I know that when the series $\sum_{n=1}^\infty |a_{n+1}-a_n|$ converges, then we have $|a_{n+1}-a_n|\rightarrow 0$
So by using this I was going to prove that the sequence $a_n$ is Cauchy.

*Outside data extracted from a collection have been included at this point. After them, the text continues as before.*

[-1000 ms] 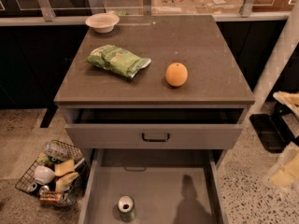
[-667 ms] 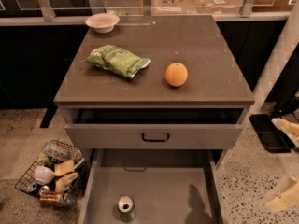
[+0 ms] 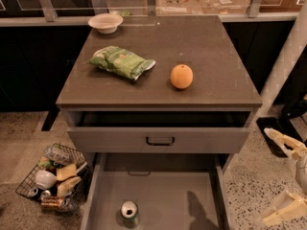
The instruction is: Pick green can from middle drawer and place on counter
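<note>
The green can [image 3: 129, 212] stands upright on the grey floor of the pulled-out middle drawer [image 3: 168, 195], near its front left, silver top showing. The counter [image 3: 201, 42] is the brown-grey top of the cabinet above it. My gripper [image 3: 266, 176] is at the right edge of the view, beside the drawer's right wall and over the speckled floor. It is open and empty, with one cream finger [image 3: 283, 139] above and the other lower down. It is well apart from the can.
On the counter lie a crinkled green snack bag [image 3: 120, 61], an orange [image 3: 182, 76] and a white bowl [image 3: 105, 23] at the back left. The shallower top drawer with a black handle [image 3: 159, 140] is slightly open. A wire basket of junk [image 3: 53, 176] sits on the floor at left.
My gripper has moved down and slightly left along the right edge of the view. The can, the drawers and the counter objects have not moved.
</note>
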Robot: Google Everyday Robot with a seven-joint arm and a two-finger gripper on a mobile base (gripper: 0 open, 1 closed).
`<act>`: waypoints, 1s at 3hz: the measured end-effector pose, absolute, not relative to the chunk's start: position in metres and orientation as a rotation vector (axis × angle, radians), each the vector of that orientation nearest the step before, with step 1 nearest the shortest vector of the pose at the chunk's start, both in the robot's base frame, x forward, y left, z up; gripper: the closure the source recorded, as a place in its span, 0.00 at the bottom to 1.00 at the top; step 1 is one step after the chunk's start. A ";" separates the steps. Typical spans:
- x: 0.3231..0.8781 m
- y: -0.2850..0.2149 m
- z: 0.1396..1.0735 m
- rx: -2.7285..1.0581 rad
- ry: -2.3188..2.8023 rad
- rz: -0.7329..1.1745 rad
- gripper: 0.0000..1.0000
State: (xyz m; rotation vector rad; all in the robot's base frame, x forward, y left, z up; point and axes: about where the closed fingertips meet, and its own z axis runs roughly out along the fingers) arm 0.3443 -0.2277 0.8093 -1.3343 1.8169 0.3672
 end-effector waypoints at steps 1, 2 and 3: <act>0.345 -0.225 0.809 -1.333 1.815 0.370 0.00; 0.355 -0.208 0.787 -1.322 1.764 0.413 0.00; 0.374 -0.168 0.727 -1.328 1.635 0.529 0.00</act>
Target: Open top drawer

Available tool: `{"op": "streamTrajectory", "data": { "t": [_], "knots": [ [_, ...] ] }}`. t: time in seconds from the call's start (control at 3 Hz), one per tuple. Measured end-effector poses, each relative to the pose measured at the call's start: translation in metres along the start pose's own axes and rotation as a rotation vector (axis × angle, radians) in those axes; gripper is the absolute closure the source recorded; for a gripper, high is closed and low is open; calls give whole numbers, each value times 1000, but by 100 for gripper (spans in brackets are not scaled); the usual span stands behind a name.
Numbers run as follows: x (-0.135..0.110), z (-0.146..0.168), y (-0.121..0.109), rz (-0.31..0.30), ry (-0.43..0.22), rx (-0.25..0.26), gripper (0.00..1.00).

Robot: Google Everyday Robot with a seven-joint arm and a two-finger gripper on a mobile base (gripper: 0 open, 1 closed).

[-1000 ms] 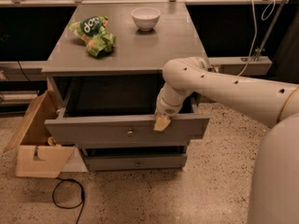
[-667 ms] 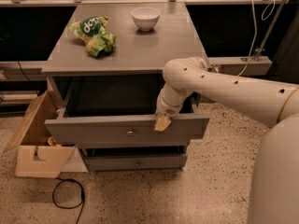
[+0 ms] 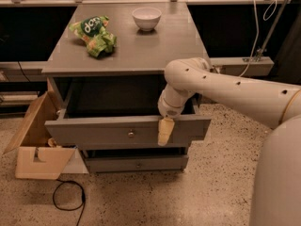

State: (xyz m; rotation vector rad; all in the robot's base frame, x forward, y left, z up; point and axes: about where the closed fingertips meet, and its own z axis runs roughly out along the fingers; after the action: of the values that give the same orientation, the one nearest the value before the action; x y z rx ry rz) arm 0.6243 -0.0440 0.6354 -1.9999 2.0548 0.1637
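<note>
The top drawer [image 3: 94, 132] of the grey cabinet is pulled well out, and its dark inside shows under the cabinet top. Its front panel carries a small round metal knob [image 3: 131, 134] at the centre. My gripper [image 3: 165, 128] sits at the top edge of the drawer front, right of the knob, and hangs down over the panel. The white arm [image 3: 225, 91] reaches in from the right.
A shallower grey drawer [image 3: 136, 164] is shut below. On the cabinet top [image 3: 155, 46] are a white bowl [image 3: 146, 19] and a green chip bag [image 3: 94, 34]. An open cardboard box [image 3: 35, 145] and a black cable [image 3: 68, 199] lie on the floor at the left.
</note>
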Motion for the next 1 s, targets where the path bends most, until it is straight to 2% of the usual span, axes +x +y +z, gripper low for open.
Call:
{"op": "streamTrajectory", "data": {
  "t": [0.33,0.67,1.0],
  "knots": [
    [19,-8,14,14,16,-44,3],
    [41,-16,33,35,35,-69,34],
    [54,-20,45,56,38,-73,57]
  ]
}}
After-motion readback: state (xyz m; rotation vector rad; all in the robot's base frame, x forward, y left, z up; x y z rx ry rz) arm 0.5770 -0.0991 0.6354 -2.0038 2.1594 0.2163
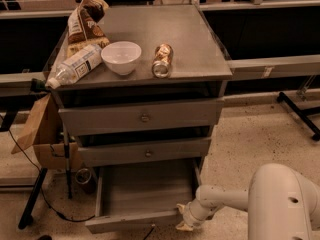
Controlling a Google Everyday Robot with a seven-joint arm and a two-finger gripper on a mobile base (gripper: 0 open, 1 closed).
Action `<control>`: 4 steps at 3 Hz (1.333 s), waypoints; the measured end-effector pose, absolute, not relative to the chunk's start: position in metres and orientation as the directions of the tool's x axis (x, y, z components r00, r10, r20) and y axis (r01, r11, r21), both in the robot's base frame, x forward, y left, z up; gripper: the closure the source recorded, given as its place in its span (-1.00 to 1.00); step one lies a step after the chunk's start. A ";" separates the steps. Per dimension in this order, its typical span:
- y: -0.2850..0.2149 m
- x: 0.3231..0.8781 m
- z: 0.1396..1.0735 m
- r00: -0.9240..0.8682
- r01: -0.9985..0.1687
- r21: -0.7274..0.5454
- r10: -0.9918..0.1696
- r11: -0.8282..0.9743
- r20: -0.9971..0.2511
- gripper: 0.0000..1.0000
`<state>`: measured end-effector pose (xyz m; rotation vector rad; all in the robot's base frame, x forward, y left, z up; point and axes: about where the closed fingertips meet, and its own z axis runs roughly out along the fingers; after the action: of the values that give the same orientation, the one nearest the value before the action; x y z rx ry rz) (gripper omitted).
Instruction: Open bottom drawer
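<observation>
The bottom drawer [131, 220] of the grey metal cabinet is pulled well out, and its shallow grey tray [145, 189] shows empty. Its slim front panel is at the picture's lower edge; the knob is hidden. My gripper [184, 221] sits at the right end of that front panel, at the end of the white arm [225, 199] reaching in from the lower right. The top drawer [142, 117] and middle drawer [145, 153] are closed, each with a small round knob.
On the cabinet top [195, 39] are a white bowl [121, 56], a lying can [162, 60], a lying plastic bottle [74, 66] and a snack bag [82, 21]. A brown paper bag [37, 124] and a cardboard box [55, 154] hang at the left. Black frames stand behind and to the right.
</observation>
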<state>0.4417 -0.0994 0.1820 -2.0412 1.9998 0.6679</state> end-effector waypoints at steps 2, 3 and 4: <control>-0.101 0.448 0.193 -0.022 -0.989 0.142 -0.891 -0.048 -0.454 1.00; -0.101 0.453 0.194 -0.022 -0.989 0.142 -0.891 -0.048 -0.454 1.00; -0.101 0.458 0.195 -0.023 -0.989 0.139 -0.891 -0.045 -0.454 0.72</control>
<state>0.4585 -0.1010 0.1950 -2.0228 1.9987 0.6364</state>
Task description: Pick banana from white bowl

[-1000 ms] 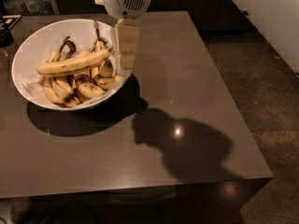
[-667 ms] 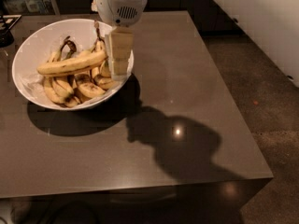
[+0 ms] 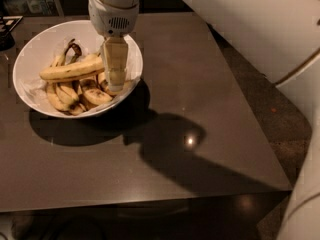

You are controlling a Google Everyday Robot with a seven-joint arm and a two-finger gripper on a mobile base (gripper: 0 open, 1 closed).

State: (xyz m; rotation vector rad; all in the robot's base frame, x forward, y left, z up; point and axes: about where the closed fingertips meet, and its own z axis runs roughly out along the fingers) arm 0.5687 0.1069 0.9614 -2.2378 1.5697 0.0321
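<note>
The banana (image 3: pixel 70 70) is seen lying almost level across the top of the heap in the white bowl (image 3: pixel 37 41), its length running left to right and its right end lost behind the gripper (image 3: pixel 116 83); the gripper is hung from the white wrist housing (image 3: pixel 114 15) and is pointed straight down into the right side of the bowl, at or just beside that right end; whether it is open or closed, and whether anything is held, cannot be told, and contact with the fruit cannot be confirmed.

The banana is judged to be light and only moderately stiff; its skin is matt yellow with fine brown speckling, which suggests ripe, soft flesh that would be bruised or split by a hard squeeze; a gentle pinch across the thick, nearly straight mid-body is judged safer than a hold at the tapered tip, where the fruit would be levered downward and could slide out. It is rested on the shorter curved bananas (image 3: pixel 75 95), dark-blotched and probably softer, so some shifting beneath it is to be expected when it is lifted.

The bowl is glossy, round and sloping-walled, likely ceramic or hard plastic; crumpled white paper (image 3: pixel 30 86) is seen along its lower left wall. The dark table (image 3: pixel 210 114) is smooth and faintly reflective.
</note>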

But couldn't come up with a correct way.

Answer 1

Hint: For every $n \geq 0$, $p \geq 0$, $$|a_{n+p}-a_n| \leq \sum_{k=n}^{\infty}{|a_{k+1}-a_k|}.$$

Answer 2

$S_n:=\sum_{k=1}^{n}|a_{k+1}-a_{k}|.$

Since $S_n$ converges , $S_n$ is Cauchy.

$\epsilon >0$ given, there exists a $n_0$ s.t. for $m \ge n \ge n_0$

$|S_m-S_n| =|\sum_{k=n+1}^{m}|a_{k+1}-a_{k}||$

$=\sum_{k=n+1}^{m}|a_{k+1}-a_k| < \epsilon.$

Show that $(a_n)_{n \in \mathbb{N}}$ is Cauchy.

For $m \ge n \ge (n_0 +1)$ we have:

$|a_m-a_n| \le |a_m-a_{m-1}| +..$

$|a_{m-1}-a_{m-2}|+.......|a_{n+1}-a_n| $

$=S_{m-1}-S_{n-1} \lt \epsilon.$

Hence Cauchy, hence convergent.